== TASK TO CARRY OUT ==
In the entries below, which lines run from the one with "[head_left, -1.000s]" through the one with "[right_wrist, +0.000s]"? Repeat exactly those, both included, and no pictures.

==========

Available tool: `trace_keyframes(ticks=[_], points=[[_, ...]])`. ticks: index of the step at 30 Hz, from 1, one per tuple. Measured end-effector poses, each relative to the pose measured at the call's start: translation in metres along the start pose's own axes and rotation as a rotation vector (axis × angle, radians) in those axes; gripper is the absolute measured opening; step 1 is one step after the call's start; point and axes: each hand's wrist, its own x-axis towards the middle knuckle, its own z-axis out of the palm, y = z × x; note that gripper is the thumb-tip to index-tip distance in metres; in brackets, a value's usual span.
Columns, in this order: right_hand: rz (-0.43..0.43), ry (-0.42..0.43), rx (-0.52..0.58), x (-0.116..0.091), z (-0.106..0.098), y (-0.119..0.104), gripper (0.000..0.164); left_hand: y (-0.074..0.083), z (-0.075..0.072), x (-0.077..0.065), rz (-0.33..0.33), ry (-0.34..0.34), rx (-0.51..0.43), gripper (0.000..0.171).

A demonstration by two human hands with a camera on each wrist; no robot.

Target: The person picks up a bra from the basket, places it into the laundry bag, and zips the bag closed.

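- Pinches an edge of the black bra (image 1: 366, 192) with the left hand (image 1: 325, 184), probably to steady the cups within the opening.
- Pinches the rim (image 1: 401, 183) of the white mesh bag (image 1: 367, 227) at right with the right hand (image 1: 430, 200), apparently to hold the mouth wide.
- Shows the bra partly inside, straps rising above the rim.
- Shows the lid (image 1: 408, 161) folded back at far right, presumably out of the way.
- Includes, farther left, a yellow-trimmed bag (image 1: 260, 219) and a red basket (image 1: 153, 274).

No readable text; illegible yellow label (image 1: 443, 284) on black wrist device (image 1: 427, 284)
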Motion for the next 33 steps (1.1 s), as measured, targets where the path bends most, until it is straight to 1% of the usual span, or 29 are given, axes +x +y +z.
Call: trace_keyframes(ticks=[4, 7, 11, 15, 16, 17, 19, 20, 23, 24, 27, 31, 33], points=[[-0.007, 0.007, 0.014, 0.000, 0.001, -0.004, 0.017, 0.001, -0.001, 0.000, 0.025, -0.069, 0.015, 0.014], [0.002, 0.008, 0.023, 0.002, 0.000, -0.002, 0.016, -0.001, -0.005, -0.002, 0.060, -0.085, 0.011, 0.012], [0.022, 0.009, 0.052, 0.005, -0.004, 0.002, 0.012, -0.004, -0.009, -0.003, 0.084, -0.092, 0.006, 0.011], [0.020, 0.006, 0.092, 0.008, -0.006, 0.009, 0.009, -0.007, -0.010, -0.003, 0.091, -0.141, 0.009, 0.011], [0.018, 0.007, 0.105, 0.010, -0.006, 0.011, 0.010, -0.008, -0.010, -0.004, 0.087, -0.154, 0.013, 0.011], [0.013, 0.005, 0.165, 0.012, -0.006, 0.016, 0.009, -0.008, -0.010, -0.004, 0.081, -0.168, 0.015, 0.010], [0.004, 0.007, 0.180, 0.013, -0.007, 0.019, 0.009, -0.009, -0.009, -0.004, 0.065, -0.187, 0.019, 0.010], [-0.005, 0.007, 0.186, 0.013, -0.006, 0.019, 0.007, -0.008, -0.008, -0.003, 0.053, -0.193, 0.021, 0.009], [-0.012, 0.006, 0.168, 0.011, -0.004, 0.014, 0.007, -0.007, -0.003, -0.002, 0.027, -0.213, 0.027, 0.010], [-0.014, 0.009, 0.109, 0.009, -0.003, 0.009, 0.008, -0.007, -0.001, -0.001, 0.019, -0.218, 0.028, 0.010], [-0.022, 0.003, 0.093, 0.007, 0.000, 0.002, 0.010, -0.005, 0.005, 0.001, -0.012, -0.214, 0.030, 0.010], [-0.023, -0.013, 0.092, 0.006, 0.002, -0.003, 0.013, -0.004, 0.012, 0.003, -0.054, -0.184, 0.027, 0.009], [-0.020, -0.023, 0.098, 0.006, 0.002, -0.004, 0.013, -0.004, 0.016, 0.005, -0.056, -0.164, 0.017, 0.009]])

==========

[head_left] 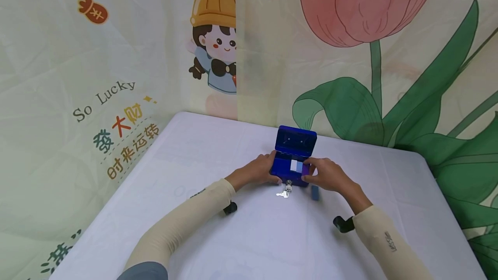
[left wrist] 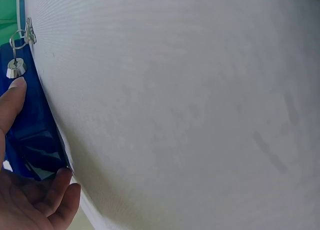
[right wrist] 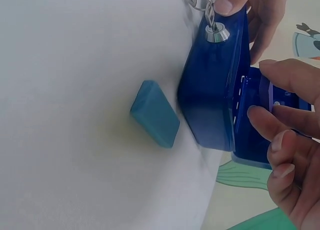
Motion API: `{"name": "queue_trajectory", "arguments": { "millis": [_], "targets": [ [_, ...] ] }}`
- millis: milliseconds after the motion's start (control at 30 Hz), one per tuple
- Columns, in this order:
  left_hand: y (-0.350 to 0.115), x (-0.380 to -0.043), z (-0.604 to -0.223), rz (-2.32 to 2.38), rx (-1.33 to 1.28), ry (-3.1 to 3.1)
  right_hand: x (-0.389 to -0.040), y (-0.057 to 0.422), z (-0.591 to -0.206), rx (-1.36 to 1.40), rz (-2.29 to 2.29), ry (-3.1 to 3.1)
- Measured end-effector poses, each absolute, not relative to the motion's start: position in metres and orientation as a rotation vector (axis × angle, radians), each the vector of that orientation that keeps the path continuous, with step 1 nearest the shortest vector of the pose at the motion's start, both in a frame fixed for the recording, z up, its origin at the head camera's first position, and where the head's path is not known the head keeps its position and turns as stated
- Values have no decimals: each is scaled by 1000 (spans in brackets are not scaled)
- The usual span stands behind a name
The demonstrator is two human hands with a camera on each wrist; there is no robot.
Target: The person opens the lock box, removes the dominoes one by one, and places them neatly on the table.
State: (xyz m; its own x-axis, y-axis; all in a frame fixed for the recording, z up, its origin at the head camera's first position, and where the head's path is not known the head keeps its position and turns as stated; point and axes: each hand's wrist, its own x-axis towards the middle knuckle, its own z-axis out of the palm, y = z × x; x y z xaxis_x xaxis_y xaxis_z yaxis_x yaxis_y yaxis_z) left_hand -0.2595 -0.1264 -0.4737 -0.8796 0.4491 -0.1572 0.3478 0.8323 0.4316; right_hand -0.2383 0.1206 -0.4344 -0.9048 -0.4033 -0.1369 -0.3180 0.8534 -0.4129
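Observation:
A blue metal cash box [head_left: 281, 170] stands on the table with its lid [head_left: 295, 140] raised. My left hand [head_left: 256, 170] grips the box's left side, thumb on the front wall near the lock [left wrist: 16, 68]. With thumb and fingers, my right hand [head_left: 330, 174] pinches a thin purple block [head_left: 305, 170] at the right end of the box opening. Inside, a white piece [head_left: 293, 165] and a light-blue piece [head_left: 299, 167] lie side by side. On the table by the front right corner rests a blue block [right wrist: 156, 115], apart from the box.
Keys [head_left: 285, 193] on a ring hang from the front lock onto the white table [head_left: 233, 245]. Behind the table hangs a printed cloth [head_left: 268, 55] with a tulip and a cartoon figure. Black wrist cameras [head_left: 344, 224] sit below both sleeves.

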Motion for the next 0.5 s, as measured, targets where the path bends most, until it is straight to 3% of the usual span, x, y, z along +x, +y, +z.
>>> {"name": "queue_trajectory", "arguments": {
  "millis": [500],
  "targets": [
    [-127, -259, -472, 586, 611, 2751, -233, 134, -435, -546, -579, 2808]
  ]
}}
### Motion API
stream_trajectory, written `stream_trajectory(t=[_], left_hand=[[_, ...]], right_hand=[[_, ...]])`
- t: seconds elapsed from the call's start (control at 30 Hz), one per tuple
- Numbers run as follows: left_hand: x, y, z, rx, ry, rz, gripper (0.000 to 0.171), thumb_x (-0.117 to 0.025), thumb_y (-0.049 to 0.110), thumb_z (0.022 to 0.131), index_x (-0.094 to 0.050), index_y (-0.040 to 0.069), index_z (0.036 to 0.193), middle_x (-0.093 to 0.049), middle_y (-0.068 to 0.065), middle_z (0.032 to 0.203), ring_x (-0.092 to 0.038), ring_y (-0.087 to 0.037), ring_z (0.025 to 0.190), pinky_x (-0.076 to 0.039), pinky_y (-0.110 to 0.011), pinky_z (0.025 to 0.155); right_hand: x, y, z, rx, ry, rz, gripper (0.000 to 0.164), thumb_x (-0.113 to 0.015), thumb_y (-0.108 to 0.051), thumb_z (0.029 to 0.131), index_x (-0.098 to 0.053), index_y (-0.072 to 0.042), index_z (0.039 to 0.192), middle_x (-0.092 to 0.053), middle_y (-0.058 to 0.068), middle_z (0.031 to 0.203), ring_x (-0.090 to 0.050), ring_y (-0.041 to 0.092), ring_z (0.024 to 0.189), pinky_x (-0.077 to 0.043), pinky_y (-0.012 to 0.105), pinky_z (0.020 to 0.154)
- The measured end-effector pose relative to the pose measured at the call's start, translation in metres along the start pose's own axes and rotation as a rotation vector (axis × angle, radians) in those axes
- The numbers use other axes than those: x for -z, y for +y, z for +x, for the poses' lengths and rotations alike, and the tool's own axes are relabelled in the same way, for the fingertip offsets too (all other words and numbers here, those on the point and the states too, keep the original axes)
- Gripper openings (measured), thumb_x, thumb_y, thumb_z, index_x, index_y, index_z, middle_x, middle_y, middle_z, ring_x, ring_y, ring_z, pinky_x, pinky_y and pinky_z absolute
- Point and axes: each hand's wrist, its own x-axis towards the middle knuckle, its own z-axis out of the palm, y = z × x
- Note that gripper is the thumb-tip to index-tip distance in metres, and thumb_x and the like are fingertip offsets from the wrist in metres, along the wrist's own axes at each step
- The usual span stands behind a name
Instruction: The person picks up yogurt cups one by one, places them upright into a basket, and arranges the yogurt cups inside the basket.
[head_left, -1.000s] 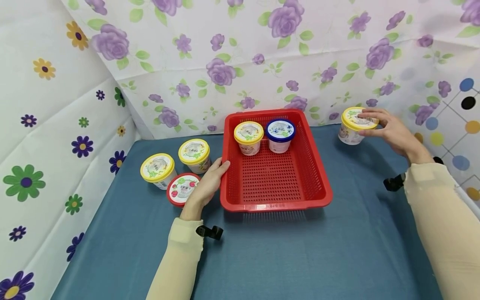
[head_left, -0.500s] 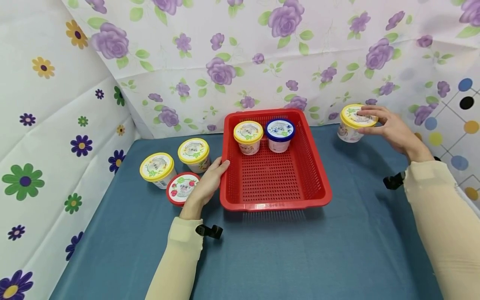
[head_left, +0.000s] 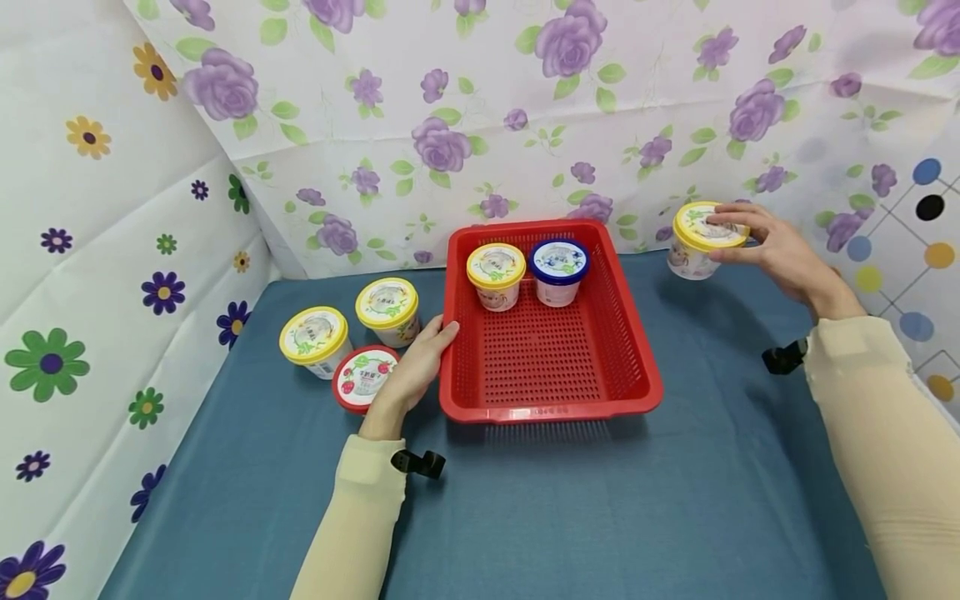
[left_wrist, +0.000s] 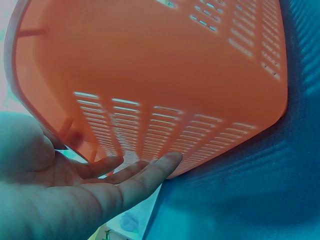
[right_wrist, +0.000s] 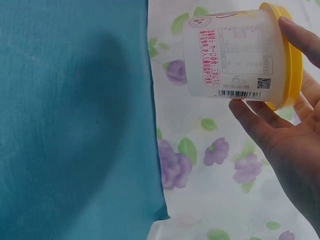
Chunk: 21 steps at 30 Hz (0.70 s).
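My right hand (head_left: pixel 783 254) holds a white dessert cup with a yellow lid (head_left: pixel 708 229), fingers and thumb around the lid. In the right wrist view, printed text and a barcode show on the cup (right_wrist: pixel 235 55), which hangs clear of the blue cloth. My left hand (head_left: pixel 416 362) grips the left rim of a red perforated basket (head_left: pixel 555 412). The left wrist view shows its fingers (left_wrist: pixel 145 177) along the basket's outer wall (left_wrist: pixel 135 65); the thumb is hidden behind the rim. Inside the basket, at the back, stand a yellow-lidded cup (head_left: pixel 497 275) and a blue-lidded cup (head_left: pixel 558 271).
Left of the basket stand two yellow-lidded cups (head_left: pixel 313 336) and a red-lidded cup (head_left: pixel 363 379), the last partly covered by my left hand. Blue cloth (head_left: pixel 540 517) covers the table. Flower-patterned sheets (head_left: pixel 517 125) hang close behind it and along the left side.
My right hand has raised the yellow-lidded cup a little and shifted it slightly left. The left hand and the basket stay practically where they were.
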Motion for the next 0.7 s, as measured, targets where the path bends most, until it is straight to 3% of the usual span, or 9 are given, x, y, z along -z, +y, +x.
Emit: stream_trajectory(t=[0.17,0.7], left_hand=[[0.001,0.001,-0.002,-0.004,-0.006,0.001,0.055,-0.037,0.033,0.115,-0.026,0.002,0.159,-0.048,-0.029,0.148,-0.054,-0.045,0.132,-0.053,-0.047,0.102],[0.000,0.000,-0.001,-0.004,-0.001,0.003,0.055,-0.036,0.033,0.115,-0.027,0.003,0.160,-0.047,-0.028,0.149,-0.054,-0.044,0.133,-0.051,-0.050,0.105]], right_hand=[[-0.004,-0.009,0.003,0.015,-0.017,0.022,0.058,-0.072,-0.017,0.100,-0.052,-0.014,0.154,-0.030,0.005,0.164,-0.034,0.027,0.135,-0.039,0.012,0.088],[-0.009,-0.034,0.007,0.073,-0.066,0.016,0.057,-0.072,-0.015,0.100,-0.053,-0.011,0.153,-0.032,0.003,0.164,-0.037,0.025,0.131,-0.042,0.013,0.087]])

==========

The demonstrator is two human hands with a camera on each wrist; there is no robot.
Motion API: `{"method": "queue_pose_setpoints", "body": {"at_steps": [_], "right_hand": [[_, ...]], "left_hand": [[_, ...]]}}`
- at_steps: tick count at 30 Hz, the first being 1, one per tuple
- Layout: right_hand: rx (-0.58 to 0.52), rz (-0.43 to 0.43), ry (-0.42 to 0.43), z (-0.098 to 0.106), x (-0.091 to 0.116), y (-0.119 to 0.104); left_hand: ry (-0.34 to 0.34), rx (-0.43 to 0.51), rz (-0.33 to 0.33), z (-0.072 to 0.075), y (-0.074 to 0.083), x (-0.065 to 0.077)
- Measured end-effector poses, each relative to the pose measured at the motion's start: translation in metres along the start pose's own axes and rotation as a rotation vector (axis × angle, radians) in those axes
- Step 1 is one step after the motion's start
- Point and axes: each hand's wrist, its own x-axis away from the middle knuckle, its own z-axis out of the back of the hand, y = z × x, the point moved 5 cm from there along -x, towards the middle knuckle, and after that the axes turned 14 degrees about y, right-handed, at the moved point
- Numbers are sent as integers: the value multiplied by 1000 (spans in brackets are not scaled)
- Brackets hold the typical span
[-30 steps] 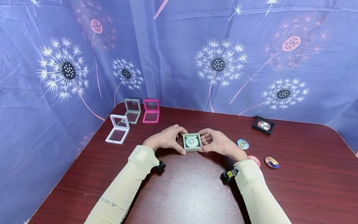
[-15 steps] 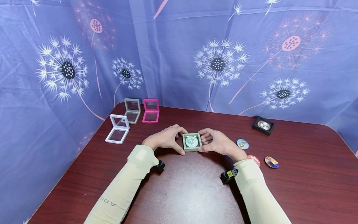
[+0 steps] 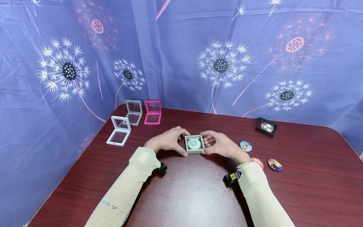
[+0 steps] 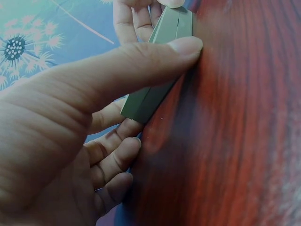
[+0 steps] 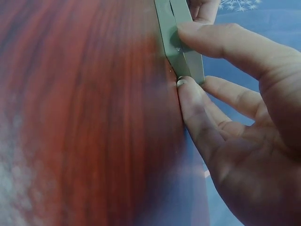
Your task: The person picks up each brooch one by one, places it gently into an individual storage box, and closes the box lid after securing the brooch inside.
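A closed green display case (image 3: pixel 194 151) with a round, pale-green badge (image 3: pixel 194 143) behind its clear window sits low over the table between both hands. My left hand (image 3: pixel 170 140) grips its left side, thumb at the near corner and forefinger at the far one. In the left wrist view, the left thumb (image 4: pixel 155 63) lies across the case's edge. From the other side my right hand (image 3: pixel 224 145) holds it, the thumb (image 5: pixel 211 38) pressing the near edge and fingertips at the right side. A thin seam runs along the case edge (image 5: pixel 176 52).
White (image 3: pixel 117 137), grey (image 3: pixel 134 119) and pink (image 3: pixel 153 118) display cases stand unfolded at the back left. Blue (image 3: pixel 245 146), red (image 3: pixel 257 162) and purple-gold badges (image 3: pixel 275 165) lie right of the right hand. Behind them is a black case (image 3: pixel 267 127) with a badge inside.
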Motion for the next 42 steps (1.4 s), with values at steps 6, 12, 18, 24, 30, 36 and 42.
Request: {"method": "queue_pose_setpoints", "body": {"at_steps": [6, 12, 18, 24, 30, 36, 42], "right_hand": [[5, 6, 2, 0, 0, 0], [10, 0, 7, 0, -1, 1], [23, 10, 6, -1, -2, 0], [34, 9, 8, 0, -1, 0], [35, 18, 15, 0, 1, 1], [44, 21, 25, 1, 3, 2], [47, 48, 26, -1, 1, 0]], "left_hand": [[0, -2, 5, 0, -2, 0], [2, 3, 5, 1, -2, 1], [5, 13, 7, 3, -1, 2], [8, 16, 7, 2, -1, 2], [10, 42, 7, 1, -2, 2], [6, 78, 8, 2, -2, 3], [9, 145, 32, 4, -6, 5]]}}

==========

== RESPONSE TO THIS TASK ==
[head_left, -1.000s] 
[head_left, -0.500s] 
[head_left, +0.000s] 
[left_wrist, +0.000s] 
[right_wrist, +0.000s] 

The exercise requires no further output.